La Dolce Vita review – timeless masterpiece will always be relevant
Federico Fellini's existential, Rome-set classic returns to cinemas to coincide with the director's 100th birthday
It is difficult to imagine a filmmaker like Federico Fellini working today. The Italian writer-director preferred to approach his profound and existential themes by making big, commercial, starry productions – a combination of ends and means rarely afforded in today’s increasingly imbalanced cinematic landscape.
La Dolce Vita, arguably his most famous work, is bold and ambitious in its narrative, its making, and its legacy. By choosing to focus on the life of Marcello Rubini (Marcello Mastroianni), a gossip columnist based in Rome, Fellini took aim at his own industry. To play these artsy, high society types, Fellini populated the film with figures he ironically ended up turning into stars, from Mastroianni himself to Anouk Aimée and the singer and model Nico. So precise was his understanding of the world of celebrities that everyone involved got to enter it – and that is also why, 60 years later, a restored re-release of La Dolce Vita remains a real event.
Even if today’s celebrity culture looks very different, Fellini clearly understood how it has always relied on the projection of one’s desires onto idealised yet necessarily inaccessible figures. The famous image of Mastroianni and Anita Ekberg kissing while standing in the Trevi fountain is itself only a misleading fantasy: in the film, the lips of Ekberg’s Nordic actress Sylvia never touch the writer’s. In fact, the fountain stops flowing suddenly, as though a pinch has woken Marcello from a dream. Sylvia’s bottomless energy and willingness to be admired by every man around, whether he is a photographer (the term “paparazzi” comes from the surname of Marcello’s camera-swinging friend Paparazzo) or a waiter, allows Marcello to believe that perfection can be his. But the actress lives so completely in the moment that she remains forever unattainable: everything distracts her and she is slipping away from the present itself. Marcello is forced to realise that Sylvia’s perpetual presence is, in fact, a relentless flight from reality – a tempting but unsustainable and lonely way to live.
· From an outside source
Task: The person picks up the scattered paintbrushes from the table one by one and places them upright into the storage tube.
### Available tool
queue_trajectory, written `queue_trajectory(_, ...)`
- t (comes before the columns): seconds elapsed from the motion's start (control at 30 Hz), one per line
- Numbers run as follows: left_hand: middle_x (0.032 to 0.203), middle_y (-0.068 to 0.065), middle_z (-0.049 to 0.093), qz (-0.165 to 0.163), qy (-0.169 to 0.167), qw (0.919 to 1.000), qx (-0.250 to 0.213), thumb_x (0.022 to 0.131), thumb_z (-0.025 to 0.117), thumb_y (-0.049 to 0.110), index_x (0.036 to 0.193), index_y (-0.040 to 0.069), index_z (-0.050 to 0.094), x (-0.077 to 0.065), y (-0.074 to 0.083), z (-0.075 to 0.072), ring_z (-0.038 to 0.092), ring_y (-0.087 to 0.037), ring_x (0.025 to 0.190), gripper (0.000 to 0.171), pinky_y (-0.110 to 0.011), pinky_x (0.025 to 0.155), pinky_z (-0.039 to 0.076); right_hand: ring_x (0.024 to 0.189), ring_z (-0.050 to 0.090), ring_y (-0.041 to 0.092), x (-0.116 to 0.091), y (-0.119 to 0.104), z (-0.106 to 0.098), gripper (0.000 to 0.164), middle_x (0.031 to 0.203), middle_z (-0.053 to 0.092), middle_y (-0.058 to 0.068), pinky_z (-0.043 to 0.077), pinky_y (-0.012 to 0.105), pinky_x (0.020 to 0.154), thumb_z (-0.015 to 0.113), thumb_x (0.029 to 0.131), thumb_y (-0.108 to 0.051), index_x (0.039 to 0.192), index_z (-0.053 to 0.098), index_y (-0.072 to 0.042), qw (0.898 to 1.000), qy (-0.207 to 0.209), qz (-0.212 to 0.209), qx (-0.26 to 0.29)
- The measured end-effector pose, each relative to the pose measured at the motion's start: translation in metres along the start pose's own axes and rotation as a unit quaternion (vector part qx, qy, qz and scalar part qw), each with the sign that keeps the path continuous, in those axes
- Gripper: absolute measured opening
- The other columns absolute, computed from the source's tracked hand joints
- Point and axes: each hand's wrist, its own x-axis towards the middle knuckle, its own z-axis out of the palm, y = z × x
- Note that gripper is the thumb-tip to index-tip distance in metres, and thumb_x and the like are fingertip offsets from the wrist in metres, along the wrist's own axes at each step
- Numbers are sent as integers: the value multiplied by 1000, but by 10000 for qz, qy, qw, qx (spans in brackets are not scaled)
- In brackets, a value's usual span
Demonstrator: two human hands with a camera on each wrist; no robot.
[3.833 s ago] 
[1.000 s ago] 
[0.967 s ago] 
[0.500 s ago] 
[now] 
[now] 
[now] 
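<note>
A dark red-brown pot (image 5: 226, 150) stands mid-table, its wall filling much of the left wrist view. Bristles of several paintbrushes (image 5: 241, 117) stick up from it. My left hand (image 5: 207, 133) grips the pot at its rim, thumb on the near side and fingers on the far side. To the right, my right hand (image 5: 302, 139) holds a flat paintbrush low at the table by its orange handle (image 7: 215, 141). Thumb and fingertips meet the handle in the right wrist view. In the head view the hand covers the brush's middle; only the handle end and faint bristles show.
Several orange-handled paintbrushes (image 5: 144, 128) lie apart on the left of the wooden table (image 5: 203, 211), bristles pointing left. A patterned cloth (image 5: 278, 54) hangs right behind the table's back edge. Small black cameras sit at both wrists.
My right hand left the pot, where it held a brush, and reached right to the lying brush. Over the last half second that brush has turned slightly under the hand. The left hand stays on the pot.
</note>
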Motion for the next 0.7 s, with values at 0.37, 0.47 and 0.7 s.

The other side of Sylvia’s distractedness (comparable to the culture of instant gratification encouraged by today’s social media) is the obsessiveness of Marcello’s fiancée Emma (Yvonne Furneaux). Well-aware of his occasional infidelity, Emma hangs by the phone all day and tries her best to make him need her. What makes their dynamic more than a typical unrequited love story, however, are the confused feelings that Marcello has towards her. Far from simply using and abusing Emma’s kindness, he does often see the beauty in her hopes: she wants their love to last and become a reliable source of comfort. Contrary to Sylvia, Emma offers not an endless present but a safe future all laid out for him: predictable, but graspable. “No one will ever love you like I do,” Emma screams, not realising that this promise of durability can sound threatening to a man so unsure of what life should be. She projects onto him her own dreams of happiness.
Marcello’s dilemma between the endless pursuit of action and the reassuring calm of acceptance comes into stark relief in his relationship with Steiner (Alain Cuny), an older man who has renounced his wild ways for a life of quiet and familial contentment. Although they’ve known each other for a while and have only met a few times, the two men seem to share an unspeakable secret whenever they’re together. Mastroianni’s subtle sensitivity almost spells it out when, while listening to Steiner playing Bach’s Toccata and Fugue on an organ in a church, he has to turn away to hide his growing discomfort. It isn’t incidental that Steiner chooses to play this sombre melody after jokingly starting a jazz piece. Jazz is anchored in the present moment, always changing and free, while the Toccata is written and must ineluctably go through its dizzying series of arpeggi. This is Fellini at his most trascendental: whether Marcello can stand it or not, the music – like time and life itself – must continue.
To call the film’s title ironic would be simplistic; Fellini gives his audience the room to decide for themselves whether life must be a battle or a surrender (or something in between) in order to be dolce. In any case, by making us confront the question, he brings us closer to our humanity – in all its beautiful and often intolerable complexity.